28 de janeiro de 2024

Partir a loiça (toda). Luís Barreto (Chili Com Carne)

Começo por indicar que recebi um exemplar deste zine uma vez que fiz parte do júri do concurso “Toma lá 500 paus e faz uma B.D.”, enquanto sócio da Tinta nos Nervos, “bolsa” promovida pela editora, e de que o autor foi o vencedor. Durante o processo, foram esgrimidos argumentos sobre as obras concorrentes, e um dos pontos que compreendi desde logo é que este projecto era a “cara” do catálogo da Chili, ainda que compreenda a diversidade editorial ofertada por esta plataforma (mesmo que alguns agentes mais distraídos insistam que se trata da “mesma coisa”. É falso.).

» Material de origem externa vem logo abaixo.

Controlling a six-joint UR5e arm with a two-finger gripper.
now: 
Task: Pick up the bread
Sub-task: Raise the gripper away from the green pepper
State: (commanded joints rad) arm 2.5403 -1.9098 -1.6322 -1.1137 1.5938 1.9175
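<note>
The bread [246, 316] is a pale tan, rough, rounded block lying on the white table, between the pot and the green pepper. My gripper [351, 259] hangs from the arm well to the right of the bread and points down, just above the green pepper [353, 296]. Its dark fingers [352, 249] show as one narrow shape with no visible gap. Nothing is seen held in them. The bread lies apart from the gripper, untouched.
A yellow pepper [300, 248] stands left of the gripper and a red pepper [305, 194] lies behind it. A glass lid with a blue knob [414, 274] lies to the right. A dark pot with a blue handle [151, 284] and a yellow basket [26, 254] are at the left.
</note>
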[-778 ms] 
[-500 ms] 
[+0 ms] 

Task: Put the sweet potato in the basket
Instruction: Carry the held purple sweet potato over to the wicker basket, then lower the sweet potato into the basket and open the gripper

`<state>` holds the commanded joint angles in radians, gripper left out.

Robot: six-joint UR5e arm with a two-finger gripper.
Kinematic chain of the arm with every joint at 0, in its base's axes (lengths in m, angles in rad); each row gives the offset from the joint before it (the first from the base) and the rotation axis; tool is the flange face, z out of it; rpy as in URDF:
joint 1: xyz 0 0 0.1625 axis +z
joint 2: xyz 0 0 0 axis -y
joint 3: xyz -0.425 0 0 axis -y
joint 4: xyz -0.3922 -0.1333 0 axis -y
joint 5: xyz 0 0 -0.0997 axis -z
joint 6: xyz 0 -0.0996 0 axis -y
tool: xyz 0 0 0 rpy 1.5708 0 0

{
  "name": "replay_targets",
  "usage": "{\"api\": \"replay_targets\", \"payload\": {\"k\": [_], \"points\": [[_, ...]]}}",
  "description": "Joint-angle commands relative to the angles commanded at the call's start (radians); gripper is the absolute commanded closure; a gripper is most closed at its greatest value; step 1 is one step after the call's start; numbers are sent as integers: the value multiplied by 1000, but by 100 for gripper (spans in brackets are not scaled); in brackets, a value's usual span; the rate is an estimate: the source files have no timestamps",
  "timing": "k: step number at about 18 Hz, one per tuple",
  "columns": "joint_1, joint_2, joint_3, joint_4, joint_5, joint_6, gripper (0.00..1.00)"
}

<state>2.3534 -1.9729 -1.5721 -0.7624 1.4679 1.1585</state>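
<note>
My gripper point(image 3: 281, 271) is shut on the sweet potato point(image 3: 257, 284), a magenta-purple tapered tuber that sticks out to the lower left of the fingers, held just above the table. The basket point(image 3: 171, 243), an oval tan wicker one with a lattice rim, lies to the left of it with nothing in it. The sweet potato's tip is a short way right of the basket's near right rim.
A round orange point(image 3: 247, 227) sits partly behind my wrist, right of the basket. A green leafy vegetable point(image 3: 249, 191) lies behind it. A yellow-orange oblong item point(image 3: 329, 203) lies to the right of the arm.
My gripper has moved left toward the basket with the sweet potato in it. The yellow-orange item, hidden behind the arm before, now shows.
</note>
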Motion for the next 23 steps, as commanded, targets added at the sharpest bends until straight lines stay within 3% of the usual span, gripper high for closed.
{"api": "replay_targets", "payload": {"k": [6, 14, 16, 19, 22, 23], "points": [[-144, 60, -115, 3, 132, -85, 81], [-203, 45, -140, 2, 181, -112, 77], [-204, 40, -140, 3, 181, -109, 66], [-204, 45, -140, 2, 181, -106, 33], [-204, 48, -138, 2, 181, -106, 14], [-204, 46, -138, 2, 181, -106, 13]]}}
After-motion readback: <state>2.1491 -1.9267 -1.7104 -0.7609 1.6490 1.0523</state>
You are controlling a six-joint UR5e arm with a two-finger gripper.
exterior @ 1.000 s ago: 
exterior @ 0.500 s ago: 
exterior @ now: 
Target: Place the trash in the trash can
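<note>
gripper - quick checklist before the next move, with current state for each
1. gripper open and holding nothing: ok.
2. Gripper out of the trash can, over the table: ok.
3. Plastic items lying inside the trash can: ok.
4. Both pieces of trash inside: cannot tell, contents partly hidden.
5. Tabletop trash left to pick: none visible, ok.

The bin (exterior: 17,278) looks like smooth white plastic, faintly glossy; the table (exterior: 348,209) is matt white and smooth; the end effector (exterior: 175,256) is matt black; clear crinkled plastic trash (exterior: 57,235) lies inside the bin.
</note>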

Essa “cara” traduz-se aqui por uma atenção particular para com a realidade urbana portuguesa, real, ancorada, e jamais transfigurada em fantasias ou denominadores comuns que tentam domesticar a imagem da(s) cidade(s) e das gentes de uma forma fácil de consumir, vulgo “postal”. É algo que tem a imediaticidade da escrita diarística, apesar das suas roupagens representacionais, uma recordação de algo ainda quente na experiência, traduzido de forma simples, célere, e, pasme-se, divertida. Se não é um “espelho da sociedade contemporânea”, é um suficiente retrovisor e, como tal, talvez sirva para não sermos ultrapassados.

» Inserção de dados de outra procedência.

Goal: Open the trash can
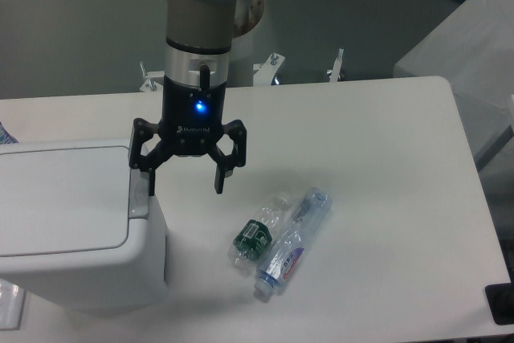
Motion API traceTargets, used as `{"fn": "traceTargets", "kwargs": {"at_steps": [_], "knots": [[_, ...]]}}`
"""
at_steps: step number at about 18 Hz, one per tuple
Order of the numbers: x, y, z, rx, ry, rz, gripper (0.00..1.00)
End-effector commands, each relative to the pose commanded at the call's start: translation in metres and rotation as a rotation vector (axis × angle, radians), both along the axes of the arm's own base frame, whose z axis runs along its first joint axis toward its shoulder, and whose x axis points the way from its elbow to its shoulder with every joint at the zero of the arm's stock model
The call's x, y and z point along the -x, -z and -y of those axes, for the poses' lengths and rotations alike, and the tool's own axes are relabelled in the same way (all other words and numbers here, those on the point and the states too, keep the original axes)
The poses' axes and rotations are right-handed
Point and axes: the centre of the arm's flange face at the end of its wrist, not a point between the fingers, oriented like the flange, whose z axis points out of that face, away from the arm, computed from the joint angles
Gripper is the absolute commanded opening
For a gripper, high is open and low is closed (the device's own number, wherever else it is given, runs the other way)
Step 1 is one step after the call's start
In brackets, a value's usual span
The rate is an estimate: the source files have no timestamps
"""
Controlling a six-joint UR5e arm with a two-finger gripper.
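Observation:
The trash can (pixel 76 226) is a big white boxy bin at the left of the table, its flat lid down. A small grey push tab (pixel 139 196) sits at the lid's right edge. My gripper (pixel 184 188) hangs open just right of that edge, pointing down. Its left fingertip (pixel 150 189) is right over the grey tab; whether it touches is unclear. Its right fingertip (pixel 218 186) hangs over the table. Nothing is between the fingers.
Two clear plastic bottles lie side by side on the white table (pixel 385 198): a crushed one with a green label (pixel 255 238) and a longer one with a blue cap (pixel 291 244). A grey block (pixel 458 54) stands past the table's right edge.

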Motion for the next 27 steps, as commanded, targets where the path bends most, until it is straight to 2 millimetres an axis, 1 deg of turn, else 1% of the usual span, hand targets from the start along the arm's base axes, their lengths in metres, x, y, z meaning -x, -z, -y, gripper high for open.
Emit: {"fn": "traceTargets", "kwargs": {"at_steps": [8,11,17,21,27], "knots": [[-0.002,0.007,-0.005,0.008,0.006,0.008,1.0],[-0.001,0.013,-0.008,0.016,0.009,0.014,1.0],[-0.001,0.018,-0.008,0.022,0.011,0.019,1.0],[-0.001,0.019,-0.009,0.023,0.012,0.02,1.0],[-0.001,0.016,-0.01,0.02,0.012,0.017,1.0]]}}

Tendo iniciado a sua vida no zine Danny & Arby, mais tarde compilados pela CCC em Lúcidos, Sãos e Determinados, este pequeno volume de 40 páginas dá continuidade às aventuras das suas personagens, que podemos eventualmente acreditar tratar-se de avatares do próprio autor e seus companheiros (“da penumbra”, apetece acrescentar). Um pouco como o trabalho de Joe Matt, Chester Brow e companhia nos anos 1990, ou mais recentemente as transfigurações assumidas por Simon Hanselmann e a sua troupe de desgraçados. Aliás, visual e estilisticamente, está mais próximo desta última referência. Como escrevi na altura das decisões, isto parece-me “Regular Show smokes dope”.

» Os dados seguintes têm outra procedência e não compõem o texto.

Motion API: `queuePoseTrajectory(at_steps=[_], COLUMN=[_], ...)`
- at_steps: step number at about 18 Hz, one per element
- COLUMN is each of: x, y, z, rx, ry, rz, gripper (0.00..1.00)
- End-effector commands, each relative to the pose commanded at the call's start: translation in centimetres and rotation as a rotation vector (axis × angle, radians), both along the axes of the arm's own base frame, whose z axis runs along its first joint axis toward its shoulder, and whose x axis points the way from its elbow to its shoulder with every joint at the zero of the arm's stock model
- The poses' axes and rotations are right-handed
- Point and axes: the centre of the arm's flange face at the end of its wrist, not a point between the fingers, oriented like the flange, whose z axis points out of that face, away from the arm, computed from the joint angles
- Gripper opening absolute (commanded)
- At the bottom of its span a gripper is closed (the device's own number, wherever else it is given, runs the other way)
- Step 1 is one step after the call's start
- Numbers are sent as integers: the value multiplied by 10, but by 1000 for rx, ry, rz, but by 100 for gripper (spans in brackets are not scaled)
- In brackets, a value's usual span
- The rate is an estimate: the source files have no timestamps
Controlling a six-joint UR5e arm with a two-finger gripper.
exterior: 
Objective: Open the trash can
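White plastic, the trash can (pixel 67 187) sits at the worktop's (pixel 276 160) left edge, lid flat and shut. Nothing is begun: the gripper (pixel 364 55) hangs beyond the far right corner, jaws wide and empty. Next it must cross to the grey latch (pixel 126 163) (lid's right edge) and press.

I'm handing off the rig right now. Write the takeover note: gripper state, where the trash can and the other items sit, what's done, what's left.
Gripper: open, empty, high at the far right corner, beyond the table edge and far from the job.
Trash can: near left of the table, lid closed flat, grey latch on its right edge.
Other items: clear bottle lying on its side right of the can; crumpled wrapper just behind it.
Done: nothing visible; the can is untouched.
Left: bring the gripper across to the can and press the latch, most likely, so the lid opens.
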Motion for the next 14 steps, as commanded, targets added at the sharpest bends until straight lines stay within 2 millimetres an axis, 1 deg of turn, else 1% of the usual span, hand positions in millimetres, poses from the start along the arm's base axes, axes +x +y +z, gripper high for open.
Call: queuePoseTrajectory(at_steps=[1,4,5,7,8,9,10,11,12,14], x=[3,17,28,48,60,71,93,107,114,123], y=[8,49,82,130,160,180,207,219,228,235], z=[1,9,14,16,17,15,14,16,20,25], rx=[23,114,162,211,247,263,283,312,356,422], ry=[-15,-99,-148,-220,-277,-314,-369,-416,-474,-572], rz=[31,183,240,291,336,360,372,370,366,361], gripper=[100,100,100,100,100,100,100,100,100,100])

Arby, Buddy, Danny, etc. apanham o comboio para a zona dos bares e clubes (presumo que possa ser lido como uma deslocação de um subúrbio qualquer para uma cidade qualquer, seja Lisboa, Porto ou Braga, mesmo que haja modelos muito precisos e que, confesso, falhe em identificar; neste aspecto, percebemos as afinidades com Nunsky e Smith Vargas). Vão ver uma noite de concertos ao vivo, de várias bandas (posso falar de “hardcore” como género e não complicar?), de que são ora amigos ou membros. Para sorte nossa, o zine tem um CD com duas faixas por cada uma das três bandas que toca nessa noite, podendo mesmo ler as letras e ouvi-las na sua gloriosa fúria sonora. E os Tinnitrus são uma espécie de “wetdream” conceptual para mim. Fuma-se, bebe-se, flirta-se, dizem-se tantas bacoradas como coisas mais sérias, sempre nas roupagens de uma linguagem descomplexada, viva e verdadeira, mesmo que não seja aquela que cultivemos (a.k.a., velhadas a escutar os putos).


Há relativamente pouco tempo, discuti a questão do meu próprio
Cthulhu Sadino ter apenas umas poucas deenas de páginas e alguém mencionar que “poderia ser mais”. Mas o que quer isso dizer, “ser mais”? Mais páginas? Para quê? Se um autor tem uma narrativa ou significado burilado, deve transmitila na melhor forma que lhe for adequada, e ser-se concentrado, directo e curto pode ser mais eficaz e impactante, do que encher com “palha” durante páginas, só para aumentar a sensação de que se está num território mais digno (a “novela gráfica” ou o “álbum”). Este formato é ideal. A partir do momento em que se liga, é sempre a abrir.

Há uma vivacidade nos desenhos de Barreto tipicamente zinescos, tão verdes como com pêlo na venta. Fúria da esferográfica. Papéis baratos que podem ser páginas de bd ou filtros manhosos para charros partilhados. Compreendi todas as referências? Nem por sombras. Mas a energia que nos passa a espinha quando ouvimos as baquetes a marcar o tempo antes da explosão de um tema punk é uma expectativa que atravessa este zine.